◆ ASSIGNED TASK
All that should come back is the lines of the data below from the one containing "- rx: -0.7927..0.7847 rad" to the one containing "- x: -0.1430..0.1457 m", inclusive, exactly as they stand.

◆ RECORDS FOR THIS EXERCISE
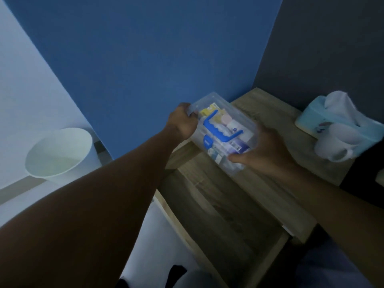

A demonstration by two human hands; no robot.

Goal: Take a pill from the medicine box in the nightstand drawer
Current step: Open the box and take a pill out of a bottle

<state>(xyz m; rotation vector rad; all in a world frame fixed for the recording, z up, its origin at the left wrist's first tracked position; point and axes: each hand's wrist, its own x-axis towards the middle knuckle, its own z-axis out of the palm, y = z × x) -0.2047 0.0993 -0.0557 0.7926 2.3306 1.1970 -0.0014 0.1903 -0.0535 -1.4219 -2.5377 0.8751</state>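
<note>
Both hands' grip clamps the clear medicine box mid-frame: left hand far end, right hand near end, above the nightstand.

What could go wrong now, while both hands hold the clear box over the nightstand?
The clear plastic medicine box with blue handle is tilted and gripped only at its ends by the left hand and right hand, so it may slip. The white mug near the wooden nightstand top edge could be knocked.

medicine box: was clear, blue handle and latch
wall: was blue
nightstand: showed pale wood grain
tissue box, far right: was light blue
bin, left: was white
</note>
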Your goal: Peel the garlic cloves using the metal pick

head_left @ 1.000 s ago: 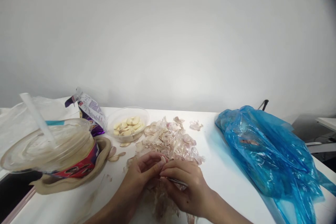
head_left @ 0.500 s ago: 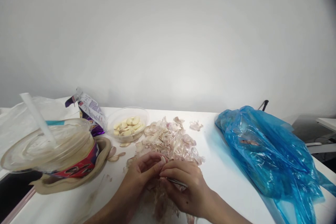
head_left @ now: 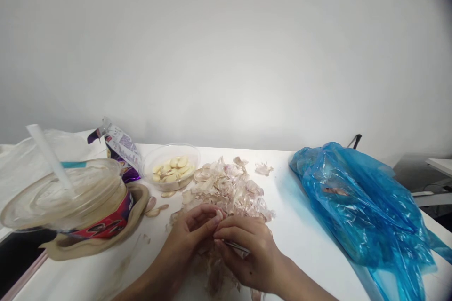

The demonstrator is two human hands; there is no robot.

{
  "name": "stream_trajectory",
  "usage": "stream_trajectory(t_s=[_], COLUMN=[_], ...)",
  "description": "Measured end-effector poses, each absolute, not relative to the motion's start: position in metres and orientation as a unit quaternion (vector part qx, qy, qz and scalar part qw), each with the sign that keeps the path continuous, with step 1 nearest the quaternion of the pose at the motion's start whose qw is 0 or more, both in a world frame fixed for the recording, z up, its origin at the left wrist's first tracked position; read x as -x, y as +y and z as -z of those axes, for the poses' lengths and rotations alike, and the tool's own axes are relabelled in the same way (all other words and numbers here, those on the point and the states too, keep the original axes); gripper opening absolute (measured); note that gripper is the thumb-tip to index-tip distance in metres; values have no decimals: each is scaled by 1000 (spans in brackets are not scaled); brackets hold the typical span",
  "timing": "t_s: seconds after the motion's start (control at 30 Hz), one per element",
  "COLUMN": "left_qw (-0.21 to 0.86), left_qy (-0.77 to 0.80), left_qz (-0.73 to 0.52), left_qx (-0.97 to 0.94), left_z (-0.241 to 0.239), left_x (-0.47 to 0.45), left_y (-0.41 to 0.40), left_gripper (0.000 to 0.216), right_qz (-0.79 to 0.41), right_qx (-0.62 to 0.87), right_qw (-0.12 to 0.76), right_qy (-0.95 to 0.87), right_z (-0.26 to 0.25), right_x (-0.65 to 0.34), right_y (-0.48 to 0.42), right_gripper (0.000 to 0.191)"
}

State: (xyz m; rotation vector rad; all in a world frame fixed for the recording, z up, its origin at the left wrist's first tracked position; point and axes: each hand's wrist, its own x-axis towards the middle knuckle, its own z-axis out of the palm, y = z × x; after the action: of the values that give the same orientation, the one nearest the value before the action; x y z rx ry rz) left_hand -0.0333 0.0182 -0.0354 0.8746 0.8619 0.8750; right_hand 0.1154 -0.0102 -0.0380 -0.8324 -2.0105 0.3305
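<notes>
On the bench (head_left: 303,225), peeled garlic cloves (head_left: 172,169) are held in a clear bowl (head_left: 165,156). Just before the peel pile (head_left: 229,188), a garlic clove (head_left: 218,217) is pinched by the left hand (head_left: 192,230); a thin blade (head_left: 236,247), lying roughly left-right, is gripped by the right hand (head_left: 247,254).

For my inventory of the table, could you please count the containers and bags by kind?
Clear bowl of garlic cloves: 1
Lidded cup with straw: 1
Blue plastic bag: 1
Purple packet: 1
Total: 4
</notes>
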Motion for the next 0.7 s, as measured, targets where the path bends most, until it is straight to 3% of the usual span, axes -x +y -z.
stream_trajectory(t_s=[0.7], left_qw=[734], left_qy=[387], left_qz=[-406], left_qx=[-382], left_z=[36], left_x=[34], left_y=[16], left_gripper=[6], right_qz=[-115], right_qx=[320], right_qw=[484], right_qy=[-806], right_z=[34], right_x=[-116], right_y=[-11], right_gripper=[16])
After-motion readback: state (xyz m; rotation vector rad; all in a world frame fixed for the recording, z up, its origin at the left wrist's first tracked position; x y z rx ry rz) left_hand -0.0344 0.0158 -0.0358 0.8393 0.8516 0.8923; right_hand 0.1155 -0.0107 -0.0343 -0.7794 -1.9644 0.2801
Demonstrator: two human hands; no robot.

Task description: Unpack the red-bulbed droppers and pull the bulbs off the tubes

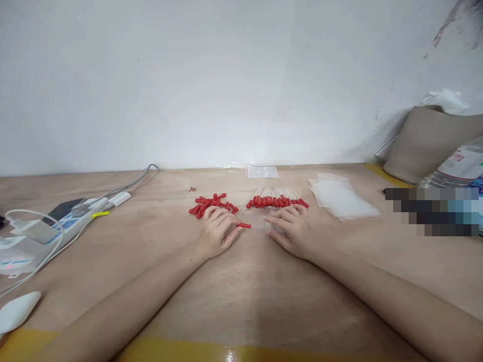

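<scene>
My left hand (217,229) rests on the wooden table (241,296), fingers curled and pinched on the red rubber bulb (244,225) of a clear glass dropper. My right hand (292,227) pinches the glass tube of that same dropper (260,228) from the other end. Just behind my left hand lies a loose pile of red bulbs (211,203). Behind my right hand sits a row of assembled droppers (277,201) with red bulbs, glass tips pointing to the wall.
A stack of clear plastic bags (341,198) lies to the right, another small bag (261,172) at the wall. A power strip with cables (68,218) and a white mouse (17,310) are on the left. A grey sack (430,141) and water bottle (458,168) stand far right.
</scene>
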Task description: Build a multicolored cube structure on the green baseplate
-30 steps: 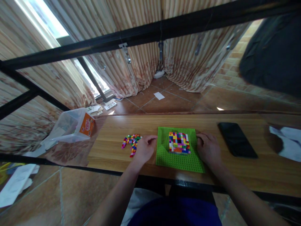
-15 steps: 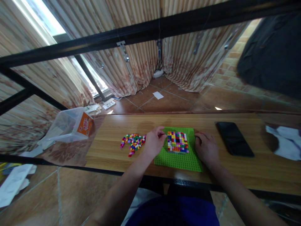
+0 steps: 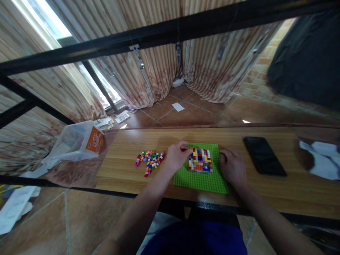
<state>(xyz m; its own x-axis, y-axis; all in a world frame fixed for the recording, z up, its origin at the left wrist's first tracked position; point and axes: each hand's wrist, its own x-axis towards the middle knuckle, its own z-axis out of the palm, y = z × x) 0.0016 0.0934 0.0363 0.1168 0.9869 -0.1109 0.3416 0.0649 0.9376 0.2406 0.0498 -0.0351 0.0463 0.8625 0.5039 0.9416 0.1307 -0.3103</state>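
Note:
A square block of small multicoloured toy bricks (image 3: pixel 200 164) is built on a green studded baseplate (image 3: pixel 196 183), with a dark gap near its middle. My left hand (image 3: pixel 177 156) is closed in a pinch at the block's far left corner; what its fingertips hold is too small to make out. At the baseplate's right edge, my right hand (image 3: pixel 233 166) has its fingers curled against the rim. Left of the baseplate lies a scattered pile of loose toy bricks (image 3: pixel 151 161) in many colours.
A black phone (image 3: pixel 264 156) lies on the wooden table (image 3: pixel 119 177) to the right, with crumpled white paper (image 3: pixel 322 159) beyond it. A clear plastic box (image 3: pixel 77 141) with an orange label stands off the left end. A black metal bar (image 3: pixel 159 35) crosses above the table.
My left hand has moved slightly right, its pinched fingertips now over the corner of the brick block. My right hand stays at the baseplate's edge.

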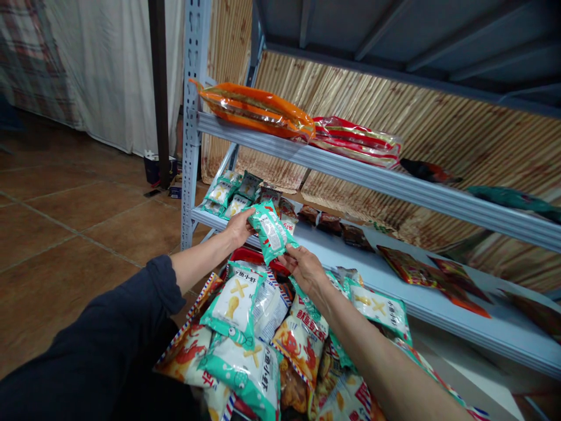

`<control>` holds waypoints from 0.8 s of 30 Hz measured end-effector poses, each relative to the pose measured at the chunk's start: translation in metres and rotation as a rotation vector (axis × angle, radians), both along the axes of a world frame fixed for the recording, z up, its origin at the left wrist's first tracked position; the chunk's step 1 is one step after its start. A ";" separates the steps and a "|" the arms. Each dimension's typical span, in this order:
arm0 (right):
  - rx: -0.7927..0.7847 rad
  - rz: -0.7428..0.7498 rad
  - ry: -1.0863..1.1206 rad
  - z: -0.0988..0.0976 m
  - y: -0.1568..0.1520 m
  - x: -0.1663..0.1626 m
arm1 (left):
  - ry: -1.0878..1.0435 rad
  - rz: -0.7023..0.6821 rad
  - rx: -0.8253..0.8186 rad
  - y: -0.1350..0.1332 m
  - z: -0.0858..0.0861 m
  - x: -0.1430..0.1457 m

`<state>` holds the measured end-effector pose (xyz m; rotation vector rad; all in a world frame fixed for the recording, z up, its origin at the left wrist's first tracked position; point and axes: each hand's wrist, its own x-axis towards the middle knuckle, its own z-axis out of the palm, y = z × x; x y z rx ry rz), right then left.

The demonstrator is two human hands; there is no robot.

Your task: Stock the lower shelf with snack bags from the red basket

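Both my hands hold one teal and white snack packet (270,232) just in front of the lower shelf (385,275). My left hand (239,227) grips its upper left edge, fingers closed. My right hand (304,268) pinches its lower right corner. Behind it, several similar teal packets (228,193) lie at the shelf's left end. Under my arms sits a heap of snack bags (263,345), teal ones and orange-and-white ones with a crab picture.
The upper shelf (394,187) carries an orange bag (254,108) and a red bag (357,140). Dark small packets (333,223) and flat red-orange bags (432,275) lie further right on the lower shelf. A tiled floor (79,222) spreads left; a curtain hangs behind.
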<state>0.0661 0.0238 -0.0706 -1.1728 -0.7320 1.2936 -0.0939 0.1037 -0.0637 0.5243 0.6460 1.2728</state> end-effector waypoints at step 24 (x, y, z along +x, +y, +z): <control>-0.026 -0.062 -0.092 0.011 -0.005 0.002 | 0.103 0.128 -0.002 0.018 0.005 0.001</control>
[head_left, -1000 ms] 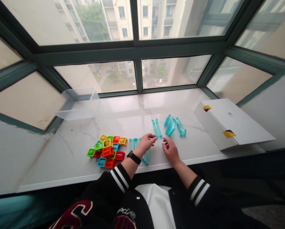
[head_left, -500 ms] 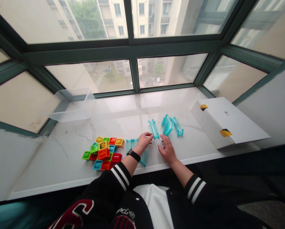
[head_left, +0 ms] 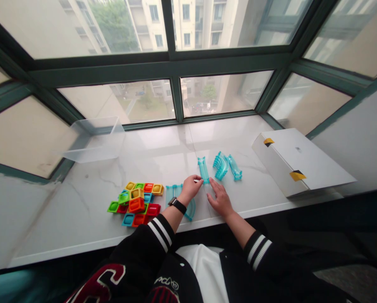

◆ YOUR RESPONSE
  - rx: -0.7927..0.7847 rad
  - rz: -0.7428..0.7498 rad
  - ry: -1.0863..1.1206 rad
  - z: -0.0988..0.0976 m
  - y: -0.1568..0.1520 m
  - x: -0.1663..0.1626 m
arm1 (left):
  - ry: -1.0878..1.0435 rad
  - rz: -0.7023..0.6821 rad
  - rx: -0.8253..0.8186 rad
  - y: -0.1350..0.1332 m
  - z: -0.0858..0.0861 m
  - x: -0.1430..0.1457 m

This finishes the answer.